Masih ada keinginan untuk reformasi undang-undang pemilu untuk mengurangi tingkat fragmentasi politik yang menyebabkan serangkaian pemerintahan koalisi lemah. Anggota parlemen mengatakan ini tidak berarti membuka kembali konstitusi 2014, meskipun itu berarti lebih banyak pertarungan politik tentang institusi pada saat sebagian besar Tunisia sangat membutuhkan prospek ekonomi yang lebih baik.
“Kami memiliki banyak kelompok parlemen di parlemen, yang membuat sangat sulit untuk membentuk pemerintahan yang koheren, koalisi yang kuat,” kata El Jammali.
“Saya pikir kita harus berpikir serius untuk mengubah undang-undang pemilu agar Tunisia memiliki pemerintahan yang kuat,” tambahnya.
Meskipun menduduki puncak atau berada di urutan kedua dalam jajak pendapat sejak 2011, Ennahdha telah mengalami penurunan dukungan, memenangkan 24% kursi di Parlemen pada pemilu 2019 dibandingkan dengan 32% pada 2014 dan 41% pada 2011, dengan analis menyalahkan konsesi. itu telah dibuat di pemerintahan.
“Kami tidak memiliki menteri tetapi demi negara, kami memilih untuk mendukung pemerintah ini,” kata El Jammali.
Korupsi, kesulitan ekonomi, ketidaksetaraan dan pengangguran yang tinggi yang mendorong Musim Semi Arab, dan masih banyaknya masalah ini telah memicu kekhawatiran bahwa dukungan publik untuk kembali ke otokrasi dapat meningkat, seperti yang terlihat di Mesir.

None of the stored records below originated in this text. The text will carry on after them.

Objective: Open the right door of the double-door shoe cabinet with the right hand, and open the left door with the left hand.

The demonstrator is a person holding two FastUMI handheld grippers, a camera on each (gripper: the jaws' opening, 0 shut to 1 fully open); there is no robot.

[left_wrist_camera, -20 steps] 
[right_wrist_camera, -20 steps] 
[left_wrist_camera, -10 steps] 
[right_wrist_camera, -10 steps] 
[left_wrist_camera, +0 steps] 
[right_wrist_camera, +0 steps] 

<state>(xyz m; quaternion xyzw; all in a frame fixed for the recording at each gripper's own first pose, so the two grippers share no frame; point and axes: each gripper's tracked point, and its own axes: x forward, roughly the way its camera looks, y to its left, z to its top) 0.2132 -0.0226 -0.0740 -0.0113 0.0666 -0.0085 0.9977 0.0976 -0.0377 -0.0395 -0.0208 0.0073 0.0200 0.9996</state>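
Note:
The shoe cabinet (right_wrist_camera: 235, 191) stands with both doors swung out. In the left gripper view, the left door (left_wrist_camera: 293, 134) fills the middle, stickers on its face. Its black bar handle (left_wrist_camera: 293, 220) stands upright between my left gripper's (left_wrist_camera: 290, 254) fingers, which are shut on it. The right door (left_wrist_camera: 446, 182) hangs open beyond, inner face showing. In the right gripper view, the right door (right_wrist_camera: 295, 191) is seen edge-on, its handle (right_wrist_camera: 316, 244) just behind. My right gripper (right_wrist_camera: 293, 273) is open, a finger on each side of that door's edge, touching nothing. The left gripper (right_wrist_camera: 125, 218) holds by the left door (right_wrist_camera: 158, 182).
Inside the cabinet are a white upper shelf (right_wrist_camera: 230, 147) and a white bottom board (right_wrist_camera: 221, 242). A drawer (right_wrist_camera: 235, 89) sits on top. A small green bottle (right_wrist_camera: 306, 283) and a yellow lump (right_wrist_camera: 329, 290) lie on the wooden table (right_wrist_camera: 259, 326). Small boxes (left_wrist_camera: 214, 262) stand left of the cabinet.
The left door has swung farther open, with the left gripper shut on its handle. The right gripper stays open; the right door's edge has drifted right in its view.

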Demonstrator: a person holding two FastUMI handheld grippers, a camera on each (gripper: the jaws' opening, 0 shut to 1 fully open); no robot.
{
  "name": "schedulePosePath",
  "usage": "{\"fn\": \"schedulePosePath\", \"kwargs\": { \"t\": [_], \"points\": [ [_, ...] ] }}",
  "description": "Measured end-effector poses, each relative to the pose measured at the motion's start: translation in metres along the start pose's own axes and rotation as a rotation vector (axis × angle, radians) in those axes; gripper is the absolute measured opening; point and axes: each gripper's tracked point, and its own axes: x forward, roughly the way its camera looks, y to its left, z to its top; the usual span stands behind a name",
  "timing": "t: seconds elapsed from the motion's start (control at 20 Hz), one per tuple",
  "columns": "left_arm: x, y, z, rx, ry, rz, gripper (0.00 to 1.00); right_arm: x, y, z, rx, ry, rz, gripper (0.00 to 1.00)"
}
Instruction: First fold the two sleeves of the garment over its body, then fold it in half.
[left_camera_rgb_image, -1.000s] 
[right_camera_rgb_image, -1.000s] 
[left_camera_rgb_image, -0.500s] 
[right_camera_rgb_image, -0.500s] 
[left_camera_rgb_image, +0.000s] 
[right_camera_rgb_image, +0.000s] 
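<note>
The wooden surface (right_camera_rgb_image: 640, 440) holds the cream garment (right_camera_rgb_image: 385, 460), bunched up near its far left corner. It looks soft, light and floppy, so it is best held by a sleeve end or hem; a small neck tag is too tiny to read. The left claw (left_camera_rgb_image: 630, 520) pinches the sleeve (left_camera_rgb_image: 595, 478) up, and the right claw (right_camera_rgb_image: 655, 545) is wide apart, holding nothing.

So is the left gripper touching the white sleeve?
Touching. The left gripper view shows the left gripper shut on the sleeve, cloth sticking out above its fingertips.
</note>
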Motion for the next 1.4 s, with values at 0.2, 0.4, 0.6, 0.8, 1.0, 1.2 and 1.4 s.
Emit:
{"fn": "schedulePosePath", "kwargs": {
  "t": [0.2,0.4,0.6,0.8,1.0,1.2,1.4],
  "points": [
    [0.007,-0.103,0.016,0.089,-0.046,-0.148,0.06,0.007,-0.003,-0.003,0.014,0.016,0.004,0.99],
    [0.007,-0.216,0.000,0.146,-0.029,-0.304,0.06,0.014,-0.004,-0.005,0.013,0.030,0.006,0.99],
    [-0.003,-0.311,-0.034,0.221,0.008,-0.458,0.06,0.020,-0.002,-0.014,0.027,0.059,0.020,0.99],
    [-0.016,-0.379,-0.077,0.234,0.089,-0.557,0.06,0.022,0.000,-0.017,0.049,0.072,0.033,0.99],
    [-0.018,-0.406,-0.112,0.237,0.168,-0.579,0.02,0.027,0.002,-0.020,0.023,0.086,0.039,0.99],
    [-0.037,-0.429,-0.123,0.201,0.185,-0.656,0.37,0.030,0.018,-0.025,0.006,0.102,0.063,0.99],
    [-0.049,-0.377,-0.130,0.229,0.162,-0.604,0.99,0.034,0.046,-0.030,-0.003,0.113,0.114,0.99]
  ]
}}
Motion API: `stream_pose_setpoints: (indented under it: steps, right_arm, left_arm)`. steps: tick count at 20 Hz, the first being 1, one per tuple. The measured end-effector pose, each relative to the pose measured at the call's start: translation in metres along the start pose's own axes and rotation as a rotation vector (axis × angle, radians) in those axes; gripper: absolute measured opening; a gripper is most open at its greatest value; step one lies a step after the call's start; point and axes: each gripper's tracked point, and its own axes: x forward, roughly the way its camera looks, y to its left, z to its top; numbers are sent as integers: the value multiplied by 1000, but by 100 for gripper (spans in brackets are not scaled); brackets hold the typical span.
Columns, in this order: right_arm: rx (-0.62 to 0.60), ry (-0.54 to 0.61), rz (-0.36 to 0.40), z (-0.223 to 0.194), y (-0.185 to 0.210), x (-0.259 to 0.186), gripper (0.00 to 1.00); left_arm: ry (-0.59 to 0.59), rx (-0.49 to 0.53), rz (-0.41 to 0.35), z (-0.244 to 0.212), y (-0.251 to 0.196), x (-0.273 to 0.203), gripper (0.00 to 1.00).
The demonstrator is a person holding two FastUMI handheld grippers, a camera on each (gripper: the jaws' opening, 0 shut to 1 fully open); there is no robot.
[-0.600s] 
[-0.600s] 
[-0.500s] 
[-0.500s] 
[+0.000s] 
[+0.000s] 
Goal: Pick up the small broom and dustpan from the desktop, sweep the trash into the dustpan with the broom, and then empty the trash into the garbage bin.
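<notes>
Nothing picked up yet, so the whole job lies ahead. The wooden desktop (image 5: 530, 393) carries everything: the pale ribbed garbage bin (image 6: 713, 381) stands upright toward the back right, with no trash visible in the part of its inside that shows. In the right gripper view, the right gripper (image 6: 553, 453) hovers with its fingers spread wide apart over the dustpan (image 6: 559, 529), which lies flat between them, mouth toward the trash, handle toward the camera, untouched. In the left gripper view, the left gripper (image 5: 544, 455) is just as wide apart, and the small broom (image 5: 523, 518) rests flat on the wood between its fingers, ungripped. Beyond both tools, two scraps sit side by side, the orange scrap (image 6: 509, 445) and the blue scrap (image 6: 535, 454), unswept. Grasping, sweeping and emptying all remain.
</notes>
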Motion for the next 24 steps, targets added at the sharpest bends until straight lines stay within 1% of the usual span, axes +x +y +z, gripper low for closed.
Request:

Ini adalah risiko yang diakui El Jammali, meskipun dia yakin bahwa rakyat Tunisia tidak akan kehilangan harapan.
“Yang terpenting adalah pertumbuhan ekonomi yang kuat. Itulah yang akan membantu kami mengatasi masalah sosial dan perjuangan melawan nostalgia kediktatoran, ”katanya.
“Rakyat Tunisia tahu perbedaan antara kediktatoran dan demokrasi dan mereka menyadari bahwa mereka memiliki hak hari ini untuk berbicara sendiri tanpa takut pada polisi atau penjara. Hal-hal itu sangat berharga. Saya tidak berpikir kita akan kembali ke sana. “
Sementara itu, El Jammali mendesak para pemimpin Uni Eropa untuk mempertahankan dukungan politik dan ekonomi Tunisia.
“Jika, amit-amit, pengalaman ini gagal, maka akan berdampak buruk di seluruh wilayah. Eropa harus mendukung demokrasi Tunisia dan terus mendukung kami, ”katanya.
Sementara Musim Semi Arab terbukti menjadi fajar palsu di banyak negara, Tunisia masih dipandang sebagai kisah sukses utama meskipun negara saat ini mengalami kesulitan ekonomi.
“Dibandingkan dengan negara lain, kami adalah satu-satunya yang selamat. Cahaya selalu datang dari Tunisia, secara historis, ”kata El Jammali.